The use of a p-type gain implant beneath the n+ collecting electrode to push the timing performance was tested both with passive pixel and strip test structures and with a first 4.4 × 16.4 mm2 small-scale demonstrator with embedded electronics. The MADPix CMOS Low-Gain Avalanche Detector (LGAD) is subdivided into eight matrices, each with 64 250 × 100-μm2 pixel pads to implement different sensor and front-end flavors and a rolling shutter readout. The pixel geometry is constrained by design-for-manufacturability limitations and is not optimized for timing due to the increased distortion term. The gain layer is introduced with an ion p+ implantation beneath the n+ collection electrode. Since the bias voltage of the said electrode must be above 20 V, a multi-finger metal capacitor is used to create the required AC coupling between the sensor and the front-end electronics. Test beam characterisation at CERN and DESY showed a timing resolution better than 75 ps r.m.s. for the MADPix prototype, the performance being sensor-limited by the 48-μm thick active layer (Follo et al., 2024). A short-loop production, planned for the fall of 2025 and using 20- and 15-μm active layer splits, is expected to deliver the first prototypes with a time resolution, estimated from Monte Carlo studies based on experimentally-tuned simulations, of 20 ps r.m.s.

3.10 METPC multi-energy thresholds photon counting chip

The first small-scale demonstrator of an X-ray multi-photon counter using the ARCADIA technology platform is a fully digital 896-pixel demonstrator (8 × 112 pixels) with a pitch of 110 μm, where the modular design and digital-on-top integration flow allows for straightforward scalability to larger devices. Each pixel includes a cascode core amplifier with a Krummenacher front-end amplifier and a second-stage shaper, discriminators, and DAC for threshold trimming, while the pixel digital section implements the charge-sharing correction algorithm, digital thresholds, and energy binning. The charge-sharing correction algorithm uses information on the pixel collected charge (local-ToT) and the sum of the charge collected by the neighboring pixels (sum-ToT). Data collected on-pixel are sent to the end-of-column circuitry, which also hosts the power management blocks and handles data transmission, data serializers and custom-LVDS transceivers, SPI-based configuration, power management, and ancillary circuits for analog bias (Cai, 2024).

3.11 COBRA first prototype of an active CMOS pad detector for tracking and dosimetry

The COBRA chip is a small area pad detector O (1mm2) with an embedded CMOS readout that can be mounted on the tip of a thin and flexible prostate catheter and used for low-dose (LDR) and high-dose (HDR) rate brachytherapy treatments, both of which require excellent control of the actual position of the radioactive seeds implanted within a patient’s body to deliver the intended dose to the target cancer cells. The chip consists of an active region of 460×340 μm2 corresponding to the frontside n-type collection electrode of a p-i-n diode. The dual gain front-end amplifier can be programmed through three digital signals, selecting between high gain (HG) and low gain (LG) modes for LDR and HDR, respectively. A comprehensive review of the characterization results with IBIC microscopy and gamma sources with phantoms of the COBRA active CMOS pad sensor is described in Bui et al. (2024).

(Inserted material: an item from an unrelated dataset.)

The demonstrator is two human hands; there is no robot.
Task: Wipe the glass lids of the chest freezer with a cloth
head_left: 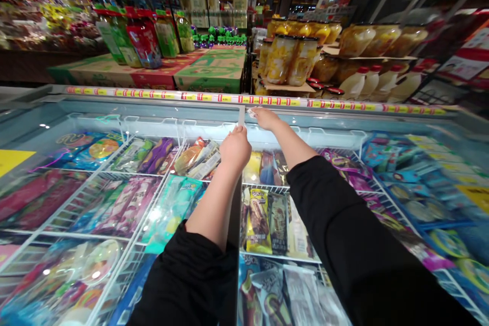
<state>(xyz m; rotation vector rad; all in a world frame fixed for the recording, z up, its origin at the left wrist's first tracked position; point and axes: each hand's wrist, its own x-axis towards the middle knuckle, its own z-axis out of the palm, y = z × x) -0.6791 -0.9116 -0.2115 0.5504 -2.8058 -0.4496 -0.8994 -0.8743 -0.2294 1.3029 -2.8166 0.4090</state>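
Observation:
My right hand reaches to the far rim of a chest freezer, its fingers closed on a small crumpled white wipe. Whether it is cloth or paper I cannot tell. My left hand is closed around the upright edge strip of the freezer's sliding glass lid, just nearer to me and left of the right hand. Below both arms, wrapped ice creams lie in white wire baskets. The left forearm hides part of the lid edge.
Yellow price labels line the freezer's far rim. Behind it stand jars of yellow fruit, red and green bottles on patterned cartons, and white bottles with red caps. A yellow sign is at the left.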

4 The ARCADIA-MD3 fully depleted MAPS

ARCADIA-MD3 is a system-ready versatile full-chip demonstrator for the FD-MAPS embodiment of the LF11is CMOS monolithic sensor technology developed by the collaboration. The sensor active region consists of 512 × 512 pixels, each pixel embedding the collection electrode, analog and digital circuitry on a 25 μm × 25 μm area. Figure 3 illustrates the physical implementation of the pixels and the organization of the chip. The sector biasing houses the power management, bandgap DACs, and biasing for the analog circuitry of each section. The configuration of the pixel operation mode, bias circuits, and end-of-sector logic is handled by an SPI block through a dedicated I/O interface. The 1.28×1.28cm2 active area can be abutted side-by-side with minimum impact to the dead area between the sensors.

Figure 3
Diagram showing a multi-core system architecture with columns labeled 0 to 15, each containing cores from 15 to 0. Data flows through timestamps into token counters, then into a selector FSM, finally reaching a FIFO. Arrows indicate data movement and process sequences.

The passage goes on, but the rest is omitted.